NO GROTESQUES IN NATURE
In a candlelit room in Norwich, 1682, a man waits to die.
Sir Thomas Browne—physician, thinker, and faithful questioner—feels the walls of his mind softening. Time folds in on itself. The scent of beeswax and earth mingles with memory, and the ghosts arrive: a hanging woman whispering injustice, a boy with golden hair who once offered something dangerously close to love, a wife who clings to duty and cannot let go.
As the boundary between body and soul loosens, Thomas slips through a labyrinth of moments—childhood grief, schoolboy desires, the cold precision of dissection, and the quiet heresies buried in scientific method. He searches for God, for meaning, for the comfort of a voice calling his name one last time.
In language that cuts and soothes, No Grotesques in Nature is a haunting meditation on belief, betrayal, and the fierce ache of longing. Brimming with ghosts and grace, it asks: What does a good man owe the truth? And who gets to tell the story when the body is finally still?
For readers of Maggie O’Farrell, Sarah Perry, and the quiet storm of everything left unsaid.
This debut novel was a finalist in the Wildhouse Publishing Fiction Contest in 2024.
“A thorough, fascinating, lyrical, and heartrending novel of Sir Thomas Browne not only as a historical figure, but as a deeply wrought portrait of an interior life wrestling with questions about language, science, sexuality, friendship, love, the self and the divine.
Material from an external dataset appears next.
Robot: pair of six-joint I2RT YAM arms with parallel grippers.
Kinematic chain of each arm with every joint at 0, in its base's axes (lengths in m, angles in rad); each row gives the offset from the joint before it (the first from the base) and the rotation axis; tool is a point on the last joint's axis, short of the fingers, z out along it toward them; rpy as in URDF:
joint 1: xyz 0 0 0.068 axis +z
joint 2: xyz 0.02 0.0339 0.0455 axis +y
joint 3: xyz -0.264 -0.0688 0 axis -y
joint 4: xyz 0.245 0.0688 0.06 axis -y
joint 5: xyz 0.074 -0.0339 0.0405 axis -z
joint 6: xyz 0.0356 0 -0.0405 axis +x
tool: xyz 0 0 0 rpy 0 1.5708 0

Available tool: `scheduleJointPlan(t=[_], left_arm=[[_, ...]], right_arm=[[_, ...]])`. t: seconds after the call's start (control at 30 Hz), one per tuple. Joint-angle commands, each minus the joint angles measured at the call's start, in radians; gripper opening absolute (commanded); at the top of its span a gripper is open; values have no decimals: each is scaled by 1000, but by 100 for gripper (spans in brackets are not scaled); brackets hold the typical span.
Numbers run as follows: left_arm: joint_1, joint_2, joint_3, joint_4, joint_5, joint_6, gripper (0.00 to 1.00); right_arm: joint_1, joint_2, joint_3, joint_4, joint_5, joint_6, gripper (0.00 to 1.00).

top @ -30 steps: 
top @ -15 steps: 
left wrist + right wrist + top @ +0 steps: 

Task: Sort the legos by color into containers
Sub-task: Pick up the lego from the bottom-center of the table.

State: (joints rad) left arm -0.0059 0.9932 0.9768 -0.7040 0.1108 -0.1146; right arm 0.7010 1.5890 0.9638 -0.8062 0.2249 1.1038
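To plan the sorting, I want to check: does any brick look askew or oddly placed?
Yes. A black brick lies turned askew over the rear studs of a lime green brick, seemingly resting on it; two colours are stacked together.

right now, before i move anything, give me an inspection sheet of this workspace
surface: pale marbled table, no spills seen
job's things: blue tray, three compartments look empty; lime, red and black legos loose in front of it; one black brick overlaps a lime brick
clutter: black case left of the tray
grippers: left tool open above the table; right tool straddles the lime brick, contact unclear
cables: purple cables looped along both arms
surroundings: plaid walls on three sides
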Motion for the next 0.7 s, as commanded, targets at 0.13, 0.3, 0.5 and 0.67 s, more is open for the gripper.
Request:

I was particularly impressed with the commitment to research, literary “rule-breaking” and risk, and careful, artful attention to the possibilities of language found in Sir Thomas Browne’s life, all of which further the profound emotional and historical scope of the novel. A wonderful and deep pleasure to read! “
-Michael Zapata, author of The Lost Book of Adana Moreau
THE HILL (current WIP)
Helen Gallagher is a woman who has known the randomness of tragedy. A widow navigating her middle years in the coastal English town of Hastings, she fills her days with routine—walks with her beagle Bingley, hot mugs of builder’s tea, and carefully cultivated solitude. But on a windswept Saturday morning, the serenity of her life shatters when she witnesses an unspeakable accident: a child killed by a kite on the town’s beloved West Hill.
In the aftermath, Helen finds herself an unexpected anchor to the grieving family—a father unraveling in real time, and a five-year-old boy whose innocence is forever altered. As Helen offers shelter, comfort, and fragments of her own healing, she is forced to confront the deepest crevices of her grief, motherhood, and memory. What begins as a chance encounter becomes a quiet reckoning with life’s fragility and the surprising ways connection can grow from catastrophe.
With prose both luminous and unflinching, The Hill explores the strange intimacy of strangers, the aching endurance of love, and the quiet bravery it takes to keep moving forward when everything changes in a breath.